Working out with Kristian in preparation for Kontula Electronic gig. As a day job I’m busy with SOW: Blacksmith. Develloped a straightforward sample editing workflow on Logic X (trim, chop to bars/beats, [quantize], EQ, fix peaks, bounce in place, export as .wav, repeat). Also learning how to clean noise with RX 5.

Adam Szetela’s short on bodybuilding The Anticapitalist Bodybuilder.

For many men, the promise of a better life in the city was laden with the new problems of urban work: mental exhaustion, a feeling of separation from one’s body, boredom, and a lack of freedom in one’s work.
The once pervasive artisanal, craft, and agricultural forms of labor idealized by popular turn-of-the-century authors and orators like Walt Whitman and William James became nostalgic objects of the past for a new and predominantly male middle-class workforce.
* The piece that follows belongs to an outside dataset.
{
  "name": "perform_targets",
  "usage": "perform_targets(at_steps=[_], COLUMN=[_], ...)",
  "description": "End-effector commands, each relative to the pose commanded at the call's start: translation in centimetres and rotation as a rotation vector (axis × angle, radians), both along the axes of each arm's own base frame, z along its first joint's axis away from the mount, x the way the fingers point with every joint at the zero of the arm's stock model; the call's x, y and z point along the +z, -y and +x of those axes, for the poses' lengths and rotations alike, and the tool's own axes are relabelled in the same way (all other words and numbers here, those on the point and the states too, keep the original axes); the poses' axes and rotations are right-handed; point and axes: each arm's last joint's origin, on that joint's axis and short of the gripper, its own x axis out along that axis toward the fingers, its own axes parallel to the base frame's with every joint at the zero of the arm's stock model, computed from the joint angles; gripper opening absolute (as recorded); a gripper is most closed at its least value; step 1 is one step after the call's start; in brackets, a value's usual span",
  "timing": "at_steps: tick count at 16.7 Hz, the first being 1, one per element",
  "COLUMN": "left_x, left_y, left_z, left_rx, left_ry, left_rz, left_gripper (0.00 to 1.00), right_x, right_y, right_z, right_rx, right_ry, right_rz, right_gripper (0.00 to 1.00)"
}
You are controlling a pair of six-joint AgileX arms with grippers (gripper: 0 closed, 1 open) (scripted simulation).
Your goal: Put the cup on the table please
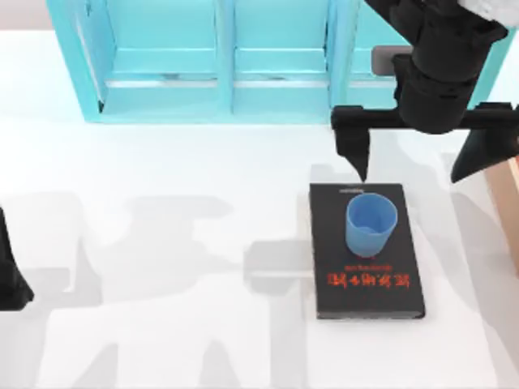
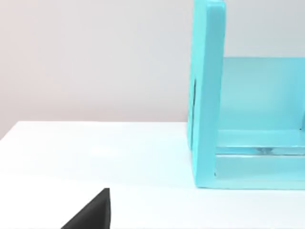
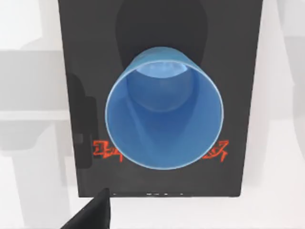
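Note:
The light-blue cup (image 1: 371, 224) stands upright on a black book with red lettering (image 1: 366, 279), right of centre on the white table (image 1: 162, 243). The right wrist view looks down into the cup (image 3: 164, 109), mouth up, on the book (image 3: 238, 71). My right gripper (image 1: 413, 166) hangs open above the book's far edge, behind the cup, with one finger (image 1: 354, 150) near the book's far left corner and the other finger (image 1: 478, 154) off to the right. Nothing is held. The left arm (image 1: 10, 275) is parked at the table's left edge.
A turquoise shelf unit (image 1: 227, 57) spans the back of the table; its end panel (image 2: 207, 95) is seen from the left wrist. A brown object (image 1: 507, 203) sits at the right edge. Bare white surface lies left of and in front of the book.

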Motion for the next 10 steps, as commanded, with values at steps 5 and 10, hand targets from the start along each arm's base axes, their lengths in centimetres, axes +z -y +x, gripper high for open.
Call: perform_targets(at_steps=[5,10], left_x=[0.0,0.0], left_y=[0.0,0.0], left_z=[0.0,0.0], left_rx=[0.000,0.000], left_ry=[0.000,0.000], left_rz=[0.000,0.000], left_gripper=[1.00,1.00], right_x=[-3.3,-9.2], right_y=[-0.1,0.0], right_z=[0.3,0.2], right_rx=[-0.004,-0.004], right_ry=[-0.007,0.001], right_rz=[-0.003,0.001], right_gripper=[1.00,1.00])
In response to the changing nature of labor, men like America’s first physical educator, Harvard professor Dudley Sargent, created “mimetic exercises” for middle-class workers.

[…] the gym offered well-to-do men a cultural space where labor could again be rewarding and intrinsically valuable, instead of alienating and externally oppressive. […] This kind of work, Sandow explains in his 1894 training manual, has a “bracing effect on the mind and an enlivening influence on the spirits.”

Self-fulfillment, wholeness of mind and body, control over one’s body, and ownership of one’s labor and the products of one’s labor speak to the kinds of activities that all of us find meaningful.

Early supporters of the physical culture movement, like socialist and The Jungle author Upton Sinclair, not only built their bodies. They built movements to stop owners from turning work into what it is today. […] many bodybuilders fought to both tame capitalism and offer an alternative vision of social relations and labor. The struggle was, and is, not just about better wages and more benefits, but better jobs.